La unidad del 21F de 2016 como necesidad parte también de su función multiplicadora de las energías de quienes la integraron, constituyó una práctica sin directrices partidarias, se convirtió en una experiencia donde lo posible se unió mágicamente; fue un proceso espontáneo en un sentido, el de sentirse democrático, respetuoso de las leyes, pero también fue un proceso organizado virtualmente, fue una relación entre diferentes, extraños, desconocidos, pero conscientes de lo que querían y buscaban y,ahora la organización debe ser más ordenada, ajustada y consciente, cuanto más se conozca y reconozca su complejidad, mayores esfuerzos se necesitarán para alcanzar resultados esperados.La Unidad bolivianaserá posible alrededor de objetivos comunes elaborados en un complejo proceso interactivo de participación, de distribución y cumplimiento de tareas en pro de intereses legítimos para el bien de la democracia, la legalidad, la separación de poderes, el desarrollo armónico con los recursos naturales renovables y no renovables, de los pueblos indígenas, campesinos, hombres y mujeres, jóvenes y ancianos, trabajadores y desocupados, leídos o no, urbanos y rurales, cambas, collas y chapacos: todos hacen Bolivia Unida.

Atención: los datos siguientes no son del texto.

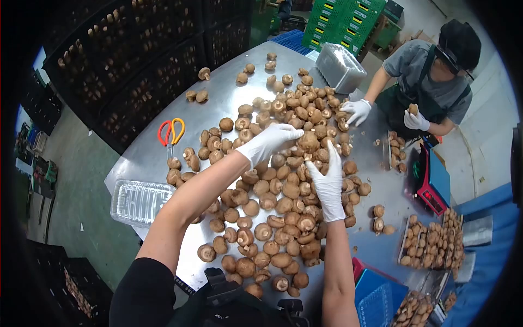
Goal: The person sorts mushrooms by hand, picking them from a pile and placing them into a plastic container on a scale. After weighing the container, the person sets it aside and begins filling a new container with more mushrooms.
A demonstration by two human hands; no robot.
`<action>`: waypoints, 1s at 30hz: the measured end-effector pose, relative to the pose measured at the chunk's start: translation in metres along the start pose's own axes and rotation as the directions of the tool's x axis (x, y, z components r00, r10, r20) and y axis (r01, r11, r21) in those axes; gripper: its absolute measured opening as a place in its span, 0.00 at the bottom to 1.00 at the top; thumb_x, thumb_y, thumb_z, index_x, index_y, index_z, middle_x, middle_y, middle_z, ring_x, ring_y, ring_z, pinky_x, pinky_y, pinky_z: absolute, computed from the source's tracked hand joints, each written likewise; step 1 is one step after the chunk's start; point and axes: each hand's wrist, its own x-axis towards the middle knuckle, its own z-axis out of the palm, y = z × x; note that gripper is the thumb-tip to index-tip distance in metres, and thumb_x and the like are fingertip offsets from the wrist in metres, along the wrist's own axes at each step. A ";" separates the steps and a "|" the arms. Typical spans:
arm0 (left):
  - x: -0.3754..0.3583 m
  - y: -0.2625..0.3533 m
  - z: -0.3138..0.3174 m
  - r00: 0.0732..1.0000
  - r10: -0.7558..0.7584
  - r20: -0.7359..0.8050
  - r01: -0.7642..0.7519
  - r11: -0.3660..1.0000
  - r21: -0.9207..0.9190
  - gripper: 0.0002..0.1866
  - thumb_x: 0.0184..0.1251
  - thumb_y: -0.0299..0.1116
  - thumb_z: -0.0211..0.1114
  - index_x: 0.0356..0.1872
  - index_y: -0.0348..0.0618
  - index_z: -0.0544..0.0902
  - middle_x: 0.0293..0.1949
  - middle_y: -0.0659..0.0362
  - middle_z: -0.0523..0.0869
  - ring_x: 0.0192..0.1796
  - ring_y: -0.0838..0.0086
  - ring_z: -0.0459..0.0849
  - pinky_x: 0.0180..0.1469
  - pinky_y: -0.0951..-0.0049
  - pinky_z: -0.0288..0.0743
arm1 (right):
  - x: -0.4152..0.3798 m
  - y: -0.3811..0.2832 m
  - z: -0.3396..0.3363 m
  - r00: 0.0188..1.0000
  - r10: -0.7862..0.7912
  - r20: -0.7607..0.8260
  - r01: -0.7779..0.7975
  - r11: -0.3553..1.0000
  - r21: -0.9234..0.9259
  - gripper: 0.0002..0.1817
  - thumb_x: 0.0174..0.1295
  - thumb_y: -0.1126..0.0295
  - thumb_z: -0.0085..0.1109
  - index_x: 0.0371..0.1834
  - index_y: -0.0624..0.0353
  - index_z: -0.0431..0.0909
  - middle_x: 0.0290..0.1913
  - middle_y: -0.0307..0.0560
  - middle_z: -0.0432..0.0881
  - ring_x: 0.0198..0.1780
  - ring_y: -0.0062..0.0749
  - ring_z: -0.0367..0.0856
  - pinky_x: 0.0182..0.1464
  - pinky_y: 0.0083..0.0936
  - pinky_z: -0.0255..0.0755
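Note:
Both of my hands wear white gloves and are over a large heap of brown shiitake mushrooms [283, 188] on the metal table. My left hand [274, 140] reaches in from the left, its fingers closed at the edge of a big brown mushroom [309, 141]. My right hand [328, 184] lies just right of that mushroom, thumb and fingers spread apart over the heap. Part of the left fingers is hidden behind the hand. Orange-and-yellow-handled scissors [171, 134] lie left of the heap. Near my left forearm is a clear plastic tray [140, 203].
Across the table, a co-worker [430, 82] in white gloves touches the heap and holds a mushroom. Stacked clear trays [341, 68] stand at the back. A red-and-blue scale [433, 182] and filled mushroom trays [433, 240] are on the right. Black crates [136, 60] line the left.

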 end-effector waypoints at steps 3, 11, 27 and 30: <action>-0.023 -0.013 0.004 0.995 0.027 0.096 -0.038 0.992 0.123 0.13 0.70 0.43 0.62 0.37 0.42 0.83 0.30 0.65 0.83 0.29 0.83 0.80 0.30 0.83 0.72 | -0.002 -0.018 0.011 0.969 0.142 0.203 -0.213 0.895 0.392 0.41 0.54 0.62 0.71 0.70 0.60 0.62 0.62 0.57 0.72 0.62 0.45 0.74 0.63 0.33 0.68; -0.108 -0.055 -0.017 0.924 0.354 -0.142 -0.182 0.737 0.651 0.17 0.64 0.41 0.64 0.51 0.45 0.82 0.46 0.60 0.84 0.46 0.71 0.83 0.47 0.70 0.78 | -0.027 -0.024 -0.013 0.813 0.010 0.582 0.158 0.959 -0.236 0.31 0.51 0.53 0.70 0.57 0.57 0.77 0.53 0.54 0.80 0.56 0.49 0.77 0.60 0.37 0.70; -0.188 -0.099 -0.037 0.900 0.434 -0.040 -0.035 0.164 0.986 0.18 0.62 0.42 0.63 0.53 0.54 0.81 0.62 0.55 0.76 0.47 0.61 0.83 0.45 0.63 0.78 | -0.073 -0.011 -0.009 0.868 0.068 0.491 0.280 0.750 -0.600 0.25 0.61 0.51 0.57 0.64 0.36 0.74 0.73 0.46 0.61 0.74 0.56 0.51 0.70 0.62 0.48; -0.203 -0.102 -0.040 0.913 0.406 -0.040 -0.037 0.180 0.983 0.22 0.63 0.42 0.63 0.58 0.54 0.78 0.62 0.54 0.76 0.51 0.59 0.82 0.49 0.63 0.78 | -0.085 -0.020 -0.032 0.856 0.159 0.493 0.220 0.749 -0.625 0.19 0.61 0.50 0.57 0.53 0.39 0.83 0.72 0.43 0.64 0.74 0.55 0.52 0.70 0.60 0.48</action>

Quienes alberguen la idea que caerán en el poder por sobre los esfuerzos de todos los bolivianos y pretendan utilizar un próximo 21F para sus réditos personales o partidarios, o quienes piensen subirse a la ola del nuevo 21F por organizarse pretendiendo que llegarán al poder para dar rienda suelta al latrocinio acostumbrado en política, o que piensen que su momento les llegó para recibir el talegazo de fidelidad, o que pretendan surgir para suscribirse en la corruptela tradicional de que “todo ha sido siempre así”, deben dejar de suscribirse a los contenidos mínimos de esta lectura. No entendieron la Unidad que se quiere construir. Les falta visión, les falta perspectiva, les falta honestidad y ética política.